11. Alternatives worth comparing

  • LangGraph (Python). Graph-based agent orchestration with explicit state, conditional edges, checkpointing, and a strong “for each / branch / merge” vocabulary. Better than Archon at expressing per-step sub-DAGs and complex routing; weaker at being a product (no UI, no platform adapters, no built-in worktree/PR lifecycle). If the Foundry’s hardest problem is the per-step branching graph, LangGraph is a better orchestration kernel; but you would build all the Archon-shaped scaffolding (run DB, resumption, gates UI, multi-platform invocation) yourself.
  • Temporal / Inngest. Durable workflow orchestrators with rock-solid state, retries, and resumption — far stronger than Archon on those axes — but at the cost of being infrastructure, not a coding-agent product. Activities are arbitrary code; they have no concept of LLM nodes, approvals, skills, MCP, or worktrees. You’d be building the agent layer on top. Use only if “this must survive any restart, forever” is a hard requirement; for a research foundry it isn’t.
  • CrewAI / AutoGen. Multi-agent frameworks where “agents” with roles negotiate. Wrong shape for the Foundry’s deterministic-pipeline goal — you don’t want agents deciding the order, you want the harness deciding. Both are also weaker on resumption and gates than Archon.
  • Plain Python with the Anthropic SDK (the do-nothing-fancy baseline). Honest answer: for a single harness end-to-end, this is fine. You write one script per harness, you ship generated skills as files, you subprocess.run("gxwf …"). You lose: parallel reviewer fan-out, structured observability, the Web UI step viewer, resume-from-failure, multi-platform invocation. You gain: zero dependencies on a pre-1.0 engine, full control. Use this for the lightweight-harness end if you don’t already need Archon for the heavy end. If you need Archon at all, use it for both.
  • Claude Code itself, with skills only. A Claude skill is a small harness when its instructions and supporting scripts are well-shaped. For very simple sequencing (one phase calls another via the SlashCommand or Task tool), no orchestrator is needed. The Foundry’s “lightweight harness” end may genuinely be expressible as a single Claude skill that calls generated skills sequentially.

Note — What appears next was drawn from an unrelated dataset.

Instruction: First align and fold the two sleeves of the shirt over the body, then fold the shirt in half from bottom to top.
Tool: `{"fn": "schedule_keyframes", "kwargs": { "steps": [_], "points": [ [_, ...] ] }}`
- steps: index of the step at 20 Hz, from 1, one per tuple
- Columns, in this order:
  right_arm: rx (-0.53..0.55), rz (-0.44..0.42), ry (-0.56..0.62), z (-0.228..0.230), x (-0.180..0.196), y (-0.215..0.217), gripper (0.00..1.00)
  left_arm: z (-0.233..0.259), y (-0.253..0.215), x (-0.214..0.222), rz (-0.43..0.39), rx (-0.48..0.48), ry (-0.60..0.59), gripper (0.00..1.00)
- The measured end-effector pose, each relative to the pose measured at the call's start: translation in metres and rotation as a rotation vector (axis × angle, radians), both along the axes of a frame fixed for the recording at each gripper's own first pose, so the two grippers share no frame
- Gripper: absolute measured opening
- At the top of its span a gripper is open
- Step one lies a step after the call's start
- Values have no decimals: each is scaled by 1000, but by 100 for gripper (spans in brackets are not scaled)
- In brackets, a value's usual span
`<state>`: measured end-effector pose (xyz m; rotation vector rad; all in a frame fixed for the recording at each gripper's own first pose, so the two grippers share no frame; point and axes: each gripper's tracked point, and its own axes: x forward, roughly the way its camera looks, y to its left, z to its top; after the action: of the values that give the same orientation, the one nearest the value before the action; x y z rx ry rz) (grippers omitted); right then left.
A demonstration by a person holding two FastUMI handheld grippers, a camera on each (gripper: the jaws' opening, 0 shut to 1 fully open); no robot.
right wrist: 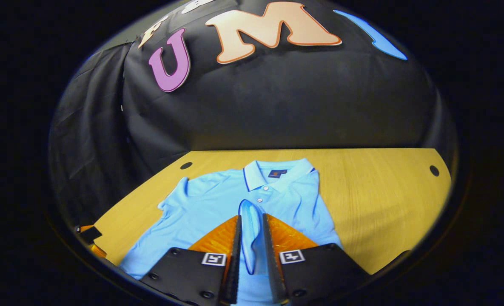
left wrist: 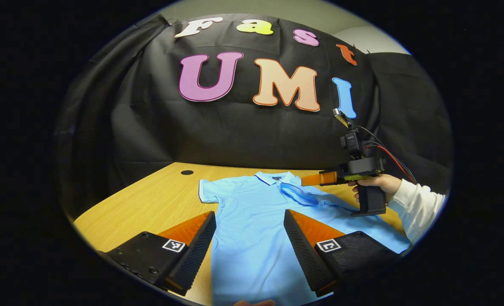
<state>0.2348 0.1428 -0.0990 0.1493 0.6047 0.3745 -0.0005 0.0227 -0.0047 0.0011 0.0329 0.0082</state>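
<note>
Right gripper view: right gripper (right wrist: pixel 252 238) pinches the polo shirt's (right wrist: pixel 200 204) right sleeve (right wrist: pixel 248 229) over the chest; left gripper (left wrist: pixel 249 246) (jaws wide, empty) is nearer the unfolded left sleeve (left wrist: pixel 208 190).

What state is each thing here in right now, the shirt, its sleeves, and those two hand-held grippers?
Shirt: lying flat on the table, collar at the far end, front up.
Right sleeve: folded over the body, pinched by its cuff.
Left sleeve: spread out flat, not yet folded.
Right hand-held gripper: shut on the right sleeve.
Left hand-held gripper: open, above the shirt's lower part.
</note>
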Motion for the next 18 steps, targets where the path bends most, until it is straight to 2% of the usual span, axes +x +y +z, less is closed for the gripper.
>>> {"fn": "schedule_keyframes", "kwargs": {
  "steps": [1,2,3,4,5,6,7,9,12,18],
  "points": [
    [-18,19,-2,0,-6,2,40,0,1,0,1,0,3,95],
    [-41,33,-17,3,-10,1,65,0,1,1,0,-3,4,95],
    [-65,46,-39,8,-16,0,79,1,1,0,0,-7,3,95],
    [-87,55,-59,13,-22,-2,88,1,1,0,2,-12,3,95],
    [-100,65,-79,17,-30,-3,89,0,2,-1,4,-17,8,95],
    [-114,74,-97,21,-37,-5,99,-1,3,-1,3,-30,16,95],
    [-129,80,-111,24,-45,-8,96,0,3,-1,1,-52,19,95],
    [-146,84,-131,30,-65,-17,99,4,14,-1,31,-73,17,96],
    [-109,89,-162,42,-95,-24,98,11,42,3,72,-36,32,95],
    [-115,3,-207,48,-142,-82,99,34,77,30,63,-23,77,95]
  ]
}}
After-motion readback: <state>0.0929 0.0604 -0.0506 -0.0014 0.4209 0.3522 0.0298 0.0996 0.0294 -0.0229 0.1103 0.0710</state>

Worth piloting before adopting Archon.

Recommendation

Adopt Archon as the substrate for heavy Foundry harnesses, treating workflow YAML and commands as the only durable contract. The 2026-05 refresh strengthens, rather than weakens, that call: Archon has better docs, cleaner setup, explicit resume semantics, and first-class approval/interactive-loop guidance. It still does not solve native “loop over a list of items, each running a sub-DAG” (use Ralph-style plan-on-disk looping or an outer driver). Do not let it host pattern/IWC-exemplar retrieval; that’s the wrong shape and v2 deliberately removed the KB. For lightweight harnesses (simple sequence of generated skills), Archon is overkill in isolation but cheap once you’re already running it for the heavy end.

Next steps (prioritized):

  1. Build a throwaway proof-of-concept harness in Archon that exercises (a) a script: { runtime: uv } node calling gxwf validate, (b) a Ralph-pattern loop over a fake step list, (c) one approval: gate with capture_response, (d) one reject-with-redraft path, and (e) a cancel: branch from a when: route. Goal: confirm the per-step-loop and gate ergonomics are tolerable for the real pipeline.
  2. Decide where Mold compilation lives (outside Archon) and where pattern/IWC retrieval lives (outside Archon — pick filesystem grep vs. MCP server). Document the boundary so the Foundry doesn’t drift Archon into KB territory.
  3. Author two workflow variants for the same Foundry spine: *-batch with no user gates and *-guided with approval after source summary/design/template phases. That tests the autonomy-posture boundary the Foundry docs already assign to harnesses.
  4. Pin to a specific Archon release in the Foundry’s docs and re-evaluate at each minor bump until 1.0; v2 semantics are still moving.
  5. If the proof-of-concept exposes that per-step sub-DAGs are too painful: prototype the same flow in LangGraph as a head-to-head comparison before committing.
  6. Skip CrewAI/AutoGen/Temporal/Inngest for now — wrong shape or too heavy for a research foundry.